*Given material*
-- Opening Marker --

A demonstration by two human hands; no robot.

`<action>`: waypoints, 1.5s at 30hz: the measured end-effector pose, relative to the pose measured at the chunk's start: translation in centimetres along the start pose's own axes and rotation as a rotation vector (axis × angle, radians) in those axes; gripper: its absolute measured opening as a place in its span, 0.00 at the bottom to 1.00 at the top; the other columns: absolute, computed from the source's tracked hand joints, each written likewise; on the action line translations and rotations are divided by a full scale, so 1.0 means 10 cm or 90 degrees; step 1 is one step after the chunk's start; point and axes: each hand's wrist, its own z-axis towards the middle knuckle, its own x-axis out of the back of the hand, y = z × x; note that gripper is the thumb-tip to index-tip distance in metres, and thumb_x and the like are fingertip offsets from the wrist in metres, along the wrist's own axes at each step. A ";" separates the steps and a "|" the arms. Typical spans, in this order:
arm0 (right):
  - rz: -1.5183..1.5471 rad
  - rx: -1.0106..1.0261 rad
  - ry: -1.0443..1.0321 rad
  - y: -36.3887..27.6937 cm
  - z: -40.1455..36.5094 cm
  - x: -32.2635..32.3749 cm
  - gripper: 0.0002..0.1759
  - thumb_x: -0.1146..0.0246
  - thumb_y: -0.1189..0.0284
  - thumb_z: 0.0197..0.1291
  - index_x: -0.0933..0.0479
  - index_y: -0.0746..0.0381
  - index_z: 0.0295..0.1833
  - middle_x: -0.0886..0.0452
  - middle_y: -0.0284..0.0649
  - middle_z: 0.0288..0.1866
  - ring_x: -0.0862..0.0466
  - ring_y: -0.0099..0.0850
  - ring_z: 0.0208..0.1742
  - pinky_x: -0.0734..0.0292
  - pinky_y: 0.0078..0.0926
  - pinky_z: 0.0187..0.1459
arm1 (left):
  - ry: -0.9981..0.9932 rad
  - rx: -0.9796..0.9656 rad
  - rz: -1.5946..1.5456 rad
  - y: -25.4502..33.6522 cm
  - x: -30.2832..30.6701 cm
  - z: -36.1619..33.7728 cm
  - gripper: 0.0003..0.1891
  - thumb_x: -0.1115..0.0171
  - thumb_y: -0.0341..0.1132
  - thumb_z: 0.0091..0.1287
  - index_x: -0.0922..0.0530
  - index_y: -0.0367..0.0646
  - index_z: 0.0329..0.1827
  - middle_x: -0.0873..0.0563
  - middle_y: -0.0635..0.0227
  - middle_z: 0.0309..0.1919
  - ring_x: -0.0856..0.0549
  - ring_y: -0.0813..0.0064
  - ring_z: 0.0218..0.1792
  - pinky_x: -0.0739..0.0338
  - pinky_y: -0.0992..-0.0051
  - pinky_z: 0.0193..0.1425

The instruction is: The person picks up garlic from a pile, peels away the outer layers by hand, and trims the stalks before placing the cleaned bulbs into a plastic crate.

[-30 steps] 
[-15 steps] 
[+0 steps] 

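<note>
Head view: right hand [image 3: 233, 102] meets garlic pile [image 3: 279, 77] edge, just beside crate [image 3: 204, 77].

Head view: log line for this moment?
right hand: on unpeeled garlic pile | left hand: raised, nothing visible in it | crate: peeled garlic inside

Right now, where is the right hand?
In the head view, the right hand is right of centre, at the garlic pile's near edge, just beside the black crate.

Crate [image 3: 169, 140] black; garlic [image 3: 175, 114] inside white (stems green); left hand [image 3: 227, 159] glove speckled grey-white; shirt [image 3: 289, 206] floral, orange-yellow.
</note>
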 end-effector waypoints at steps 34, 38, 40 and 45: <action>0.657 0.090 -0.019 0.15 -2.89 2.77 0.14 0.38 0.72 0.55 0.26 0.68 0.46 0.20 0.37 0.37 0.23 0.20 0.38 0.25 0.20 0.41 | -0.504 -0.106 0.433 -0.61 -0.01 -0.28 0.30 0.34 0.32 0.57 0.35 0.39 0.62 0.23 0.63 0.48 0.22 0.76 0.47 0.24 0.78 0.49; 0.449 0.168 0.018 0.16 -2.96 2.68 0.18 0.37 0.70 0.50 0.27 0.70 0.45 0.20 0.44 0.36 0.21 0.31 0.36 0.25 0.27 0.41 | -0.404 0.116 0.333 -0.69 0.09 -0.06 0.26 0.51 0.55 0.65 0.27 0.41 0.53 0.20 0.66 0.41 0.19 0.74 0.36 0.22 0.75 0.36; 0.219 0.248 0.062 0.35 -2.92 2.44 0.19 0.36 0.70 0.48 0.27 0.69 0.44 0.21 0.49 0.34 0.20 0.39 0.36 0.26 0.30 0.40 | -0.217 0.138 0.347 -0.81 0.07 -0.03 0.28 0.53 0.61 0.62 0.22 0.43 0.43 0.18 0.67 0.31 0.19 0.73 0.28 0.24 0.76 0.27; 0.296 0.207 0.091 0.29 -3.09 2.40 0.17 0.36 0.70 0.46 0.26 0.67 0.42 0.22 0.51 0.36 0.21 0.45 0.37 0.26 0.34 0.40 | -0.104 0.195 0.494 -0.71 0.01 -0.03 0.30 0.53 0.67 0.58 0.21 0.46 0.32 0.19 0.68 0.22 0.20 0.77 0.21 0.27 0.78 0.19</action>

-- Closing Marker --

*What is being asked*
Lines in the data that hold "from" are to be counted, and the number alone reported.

*Answer to this exercise*
2